# Work request
Please repeat, unchanged, the lines at the top of the listing below, ending with the one that has "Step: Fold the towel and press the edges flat".

# Dataset section
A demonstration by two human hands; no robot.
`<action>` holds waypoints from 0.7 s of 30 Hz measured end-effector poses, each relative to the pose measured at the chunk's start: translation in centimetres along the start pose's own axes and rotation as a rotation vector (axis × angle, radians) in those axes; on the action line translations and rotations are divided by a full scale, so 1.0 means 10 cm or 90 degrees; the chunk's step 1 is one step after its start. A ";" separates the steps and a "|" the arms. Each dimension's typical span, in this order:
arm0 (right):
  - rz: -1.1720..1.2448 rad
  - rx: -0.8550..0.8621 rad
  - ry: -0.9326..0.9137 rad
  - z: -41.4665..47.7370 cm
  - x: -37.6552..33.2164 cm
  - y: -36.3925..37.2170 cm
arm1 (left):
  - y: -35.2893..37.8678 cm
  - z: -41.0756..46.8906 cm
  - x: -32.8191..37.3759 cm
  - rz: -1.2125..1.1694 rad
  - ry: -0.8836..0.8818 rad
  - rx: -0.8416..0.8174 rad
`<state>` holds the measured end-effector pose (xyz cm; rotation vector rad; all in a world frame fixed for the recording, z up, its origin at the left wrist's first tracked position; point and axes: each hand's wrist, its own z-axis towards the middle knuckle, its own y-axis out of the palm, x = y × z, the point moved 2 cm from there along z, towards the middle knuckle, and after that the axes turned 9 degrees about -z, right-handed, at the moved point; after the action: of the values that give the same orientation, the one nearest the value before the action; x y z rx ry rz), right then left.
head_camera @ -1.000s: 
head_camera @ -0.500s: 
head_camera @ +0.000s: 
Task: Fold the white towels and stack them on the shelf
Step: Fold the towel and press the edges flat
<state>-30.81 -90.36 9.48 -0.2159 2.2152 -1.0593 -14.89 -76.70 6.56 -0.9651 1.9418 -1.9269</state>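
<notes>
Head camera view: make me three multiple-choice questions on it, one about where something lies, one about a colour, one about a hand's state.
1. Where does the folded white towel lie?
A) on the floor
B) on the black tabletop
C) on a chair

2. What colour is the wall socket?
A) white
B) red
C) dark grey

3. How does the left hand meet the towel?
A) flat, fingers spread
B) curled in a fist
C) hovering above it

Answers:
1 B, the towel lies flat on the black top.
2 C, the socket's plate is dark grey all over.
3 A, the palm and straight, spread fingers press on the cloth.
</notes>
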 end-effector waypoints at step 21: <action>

# Finished task
A demonstration by two human hands; no robot.
`<action>` holds waypoints from 0.7 s of 30 Hz measured end-effector poses, each relative to the pose measured at the chunk's start: translation in centimetres along the start pose's own axes and rotation as a rotation vector (axis × angle, radians) in those axes; on the action line translations and rotations are divided by a full scale, so 1.0 means 10 cm or 90 degrees; the chunk's step 1 is one step after its start. A ";" separates the steps and a "|" the arms. Each dimension's typical span, in this order:
arm0 (right):
  - rz: -1.1720..1.2448 rad
  - rx: -0.8550..0.8621 rad
  - ry: -0.9326..0.9137 rad
  - z: -41.4665..47.7370 cm
  - x: -37.6552..33.2164 cm
  - y: -36.3925..37.2170 cm
arm1 (left):
  - y: -35.2893..37.8678 cm
  - z: -41.0756..46.8906 cm
  - x: -32.8191..37.3759 cm
  - rz: -1.2125..1.1694 rad
  - ry: -0.8836..0.8818 rad
  - rx: -0.8416..0.8174 rad
`<state>` holds the measured end-effector pose (xyz cm; rotation vector rad; all in a world frame fixed for the recording, z up, its origin at the left wrist's first tracked position; point and axes: each hand's wrist, its own z-axis towards the middle knuckle, its own y-axis out of the palm, x = y × z, the point moved 2 cm from there along z, towards the middle knuckle, and after that the axes turned 9 degrees about -z, right-handed, at the moved point; after the action: of the values that give the same orientation, the one nearest the value before the action; x y z rx ry rz), right then left.
head_camera @ -1.000s: 
head_camera @ -0.500s: 
head_camera @ +0.000s: 
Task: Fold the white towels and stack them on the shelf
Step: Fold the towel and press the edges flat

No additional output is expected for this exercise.